___ SUPPLIED MATERIAL

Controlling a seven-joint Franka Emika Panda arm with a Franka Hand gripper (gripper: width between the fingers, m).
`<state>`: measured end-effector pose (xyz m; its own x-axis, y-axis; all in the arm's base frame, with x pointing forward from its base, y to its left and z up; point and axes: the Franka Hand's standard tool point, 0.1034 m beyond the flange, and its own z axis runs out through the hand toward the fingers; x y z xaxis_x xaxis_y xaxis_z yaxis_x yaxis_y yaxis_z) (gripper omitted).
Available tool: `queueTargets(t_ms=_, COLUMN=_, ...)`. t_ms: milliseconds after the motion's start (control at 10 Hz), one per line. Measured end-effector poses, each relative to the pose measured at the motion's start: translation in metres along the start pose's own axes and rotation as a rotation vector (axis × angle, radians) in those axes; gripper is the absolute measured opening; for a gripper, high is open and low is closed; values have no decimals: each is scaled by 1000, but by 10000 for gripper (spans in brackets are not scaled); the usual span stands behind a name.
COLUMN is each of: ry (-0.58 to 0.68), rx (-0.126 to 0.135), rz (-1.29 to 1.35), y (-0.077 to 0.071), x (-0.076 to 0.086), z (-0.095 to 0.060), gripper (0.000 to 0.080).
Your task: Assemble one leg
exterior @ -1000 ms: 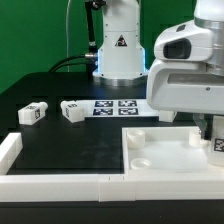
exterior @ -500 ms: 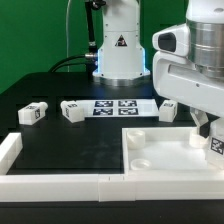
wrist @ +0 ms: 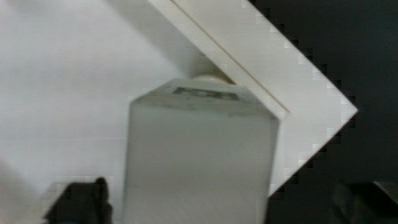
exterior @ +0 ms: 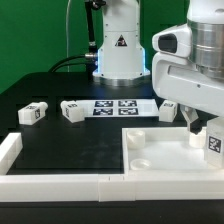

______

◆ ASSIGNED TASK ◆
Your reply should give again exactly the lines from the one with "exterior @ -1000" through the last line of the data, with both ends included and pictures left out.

◆ FINAL ANSWER ◆
exterior @ -1000 ms: 
exterior @ -500 ms: 
wrist @ +0 ms: 
exterior @ +0 ms: 

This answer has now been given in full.